Her love for Luke was so pure and so powerful, I am sad the words I have been given are not enough to describe it. You could feel it in her presence. They were one in so many ways. When you enter the “recovery culture” it is often frowned upon to be anything less than positive—the idea being that we have to keep ourselves up for our kids, for our families—always on the trajectory of healing. Mel’s way of approaching her life always gave me permission to see things in my life as they really were. She was hopeful and faithful and strong and committed but she recognized and legitimized when issues needed to be dealt with and when things were less than great. She was so very honest. She saw what was good and said so, she saw what was bad, and said so too. It is a much less complicated life, and a good one, to live as she did. When Luke was having a great day, we all got to share in that joy. It was raw and wonderful and splendid and we all rejoiced. When he had a bad day, we all came together—offered virtual hugs and prayed for their relief.
Mel inspired me, and so many others to keep going.

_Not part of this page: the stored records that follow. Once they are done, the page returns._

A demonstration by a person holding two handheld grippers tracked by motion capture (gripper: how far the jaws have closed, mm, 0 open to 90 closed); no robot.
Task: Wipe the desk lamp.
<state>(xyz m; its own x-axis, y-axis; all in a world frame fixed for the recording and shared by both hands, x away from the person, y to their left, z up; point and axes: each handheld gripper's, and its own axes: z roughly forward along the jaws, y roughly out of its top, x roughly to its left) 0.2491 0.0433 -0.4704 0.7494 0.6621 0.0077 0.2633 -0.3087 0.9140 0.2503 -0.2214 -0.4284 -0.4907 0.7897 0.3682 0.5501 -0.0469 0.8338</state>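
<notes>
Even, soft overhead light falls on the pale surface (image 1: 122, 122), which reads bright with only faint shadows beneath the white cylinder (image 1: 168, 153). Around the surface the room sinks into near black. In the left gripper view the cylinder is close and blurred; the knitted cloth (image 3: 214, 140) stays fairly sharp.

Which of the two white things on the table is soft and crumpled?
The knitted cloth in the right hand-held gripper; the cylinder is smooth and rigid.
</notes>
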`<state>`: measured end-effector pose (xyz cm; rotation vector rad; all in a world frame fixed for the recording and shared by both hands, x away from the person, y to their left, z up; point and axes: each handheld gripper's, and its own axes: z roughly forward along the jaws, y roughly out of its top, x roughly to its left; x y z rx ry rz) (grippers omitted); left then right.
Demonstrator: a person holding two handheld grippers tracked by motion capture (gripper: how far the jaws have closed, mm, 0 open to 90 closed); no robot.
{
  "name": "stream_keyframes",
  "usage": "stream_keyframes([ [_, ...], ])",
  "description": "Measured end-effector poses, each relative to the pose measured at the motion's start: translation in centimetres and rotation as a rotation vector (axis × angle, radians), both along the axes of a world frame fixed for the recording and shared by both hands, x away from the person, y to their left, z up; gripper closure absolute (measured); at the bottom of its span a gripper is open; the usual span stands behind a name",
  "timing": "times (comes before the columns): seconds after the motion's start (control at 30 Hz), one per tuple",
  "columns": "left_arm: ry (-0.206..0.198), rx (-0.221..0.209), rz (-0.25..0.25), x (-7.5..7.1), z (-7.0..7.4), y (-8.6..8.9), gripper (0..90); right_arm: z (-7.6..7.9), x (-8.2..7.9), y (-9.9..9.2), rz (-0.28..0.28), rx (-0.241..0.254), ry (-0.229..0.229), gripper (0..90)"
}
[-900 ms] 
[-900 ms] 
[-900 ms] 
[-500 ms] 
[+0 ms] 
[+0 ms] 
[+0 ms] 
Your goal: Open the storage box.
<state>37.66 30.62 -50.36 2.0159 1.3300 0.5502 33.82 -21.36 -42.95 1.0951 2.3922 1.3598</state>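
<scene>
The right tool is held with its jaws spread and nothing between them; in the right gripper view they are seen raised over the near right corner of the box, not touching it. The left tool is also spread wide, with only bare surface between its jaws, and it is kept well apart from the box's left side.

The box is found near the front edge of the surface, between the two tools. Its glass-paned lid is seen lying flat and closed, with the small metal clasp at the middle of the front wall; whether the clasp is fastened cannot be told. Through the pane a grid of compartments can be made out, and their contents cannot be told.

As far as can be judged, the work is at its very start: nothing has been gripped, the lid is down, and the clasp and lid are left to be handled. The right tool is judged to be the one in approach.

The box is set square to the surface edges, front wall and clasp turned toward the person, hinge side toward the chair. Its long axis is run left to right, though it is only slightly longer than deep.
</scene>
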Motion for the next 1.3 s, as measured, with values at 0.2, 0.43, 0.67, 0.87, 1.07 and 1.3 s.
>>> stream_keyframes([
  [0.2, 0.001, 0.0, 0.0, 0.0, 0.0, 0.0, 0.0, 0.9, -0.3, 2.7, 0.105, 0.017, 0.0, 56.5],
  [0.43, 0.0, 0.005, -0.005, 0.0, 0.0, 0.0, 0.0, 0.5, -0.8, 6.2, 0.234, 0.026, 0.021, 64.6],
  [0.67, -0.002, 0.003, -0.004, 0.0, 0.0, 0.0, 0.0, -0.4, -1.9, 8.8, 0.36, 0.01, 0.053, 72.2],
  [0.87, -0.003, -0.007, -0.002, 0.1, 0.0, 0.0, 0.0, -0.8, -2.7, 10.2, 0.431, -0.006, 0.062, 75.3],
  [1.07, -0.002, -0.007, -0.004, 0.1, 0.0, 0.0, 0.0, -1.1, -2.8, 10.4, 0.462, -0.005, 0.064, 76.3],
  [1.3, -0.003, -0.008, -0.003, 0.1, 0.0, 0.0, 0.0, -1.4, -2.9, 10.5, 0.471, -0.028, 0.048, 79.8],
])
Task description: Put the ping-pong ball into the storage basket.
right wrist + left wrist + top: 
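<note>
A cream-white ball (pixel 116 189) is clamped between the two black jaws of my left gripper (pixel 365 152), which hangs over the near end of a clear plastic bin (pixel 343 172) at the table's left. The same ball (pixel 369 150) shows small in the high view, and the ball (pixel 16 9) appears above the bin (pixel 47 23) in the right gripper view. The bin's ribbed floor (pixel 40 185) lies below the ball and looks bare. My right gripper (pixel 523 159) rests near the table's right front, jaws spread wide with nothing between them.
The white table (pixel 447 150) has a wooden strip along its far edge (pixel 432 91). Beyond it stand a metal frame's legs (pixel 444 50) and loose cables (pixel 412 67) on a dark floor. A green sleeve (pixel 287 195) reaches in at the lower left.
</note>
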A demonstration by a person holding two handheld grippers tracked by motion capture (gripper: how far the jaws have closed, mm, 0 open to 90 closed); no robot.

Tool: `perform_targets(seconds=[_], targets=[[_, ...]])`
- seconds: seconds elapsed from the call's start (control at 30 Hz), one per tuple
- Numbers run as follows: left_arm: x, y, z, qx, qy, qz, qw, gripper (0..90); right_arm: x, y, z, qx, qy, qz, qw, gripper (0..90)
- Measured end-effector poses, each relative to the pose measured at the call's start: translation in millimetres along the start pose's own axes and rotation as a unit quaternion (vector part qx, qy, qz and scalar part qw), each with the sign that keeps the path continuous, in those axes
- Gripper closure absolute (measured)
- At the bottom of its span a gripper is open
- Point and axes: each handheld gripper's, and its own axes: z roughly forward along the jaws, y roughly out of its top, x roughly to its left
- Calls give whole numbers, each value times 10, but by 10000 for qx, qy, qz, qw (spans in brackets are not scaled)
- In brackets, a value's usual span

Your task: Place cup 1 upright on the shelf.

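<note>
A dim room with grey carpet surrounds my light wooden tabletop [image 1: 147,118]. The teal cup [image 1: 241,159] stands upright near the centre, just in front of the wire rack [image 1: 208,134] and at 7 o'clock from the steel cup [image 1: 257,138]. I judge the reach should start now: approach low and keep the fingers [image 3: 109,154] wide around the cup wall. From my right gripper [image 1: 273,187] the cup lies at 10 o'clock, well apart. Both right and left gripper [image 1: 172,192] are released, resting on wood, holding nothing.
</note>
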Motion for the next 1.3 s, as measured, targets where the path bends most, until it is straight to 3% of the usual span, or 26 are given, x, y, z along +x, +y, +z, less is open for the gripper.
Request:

Fall down, get up, pray…keep praying, stay strong and faithful. That was Mel. She lived her mission completely. You knew she was a follower of Christ because of her actions. She never had to open her mouth to evangelize because she was constantly living the example. We are all so much better for having known her and so blessed to have called her our friend. She will live on in our hearts always. Her love, commitment and compassion will define our decisions as Thinkers, as we move forward. We love you forever and you are always with us Booty-Kicker! Love, your faithful TMs (and Sunil!)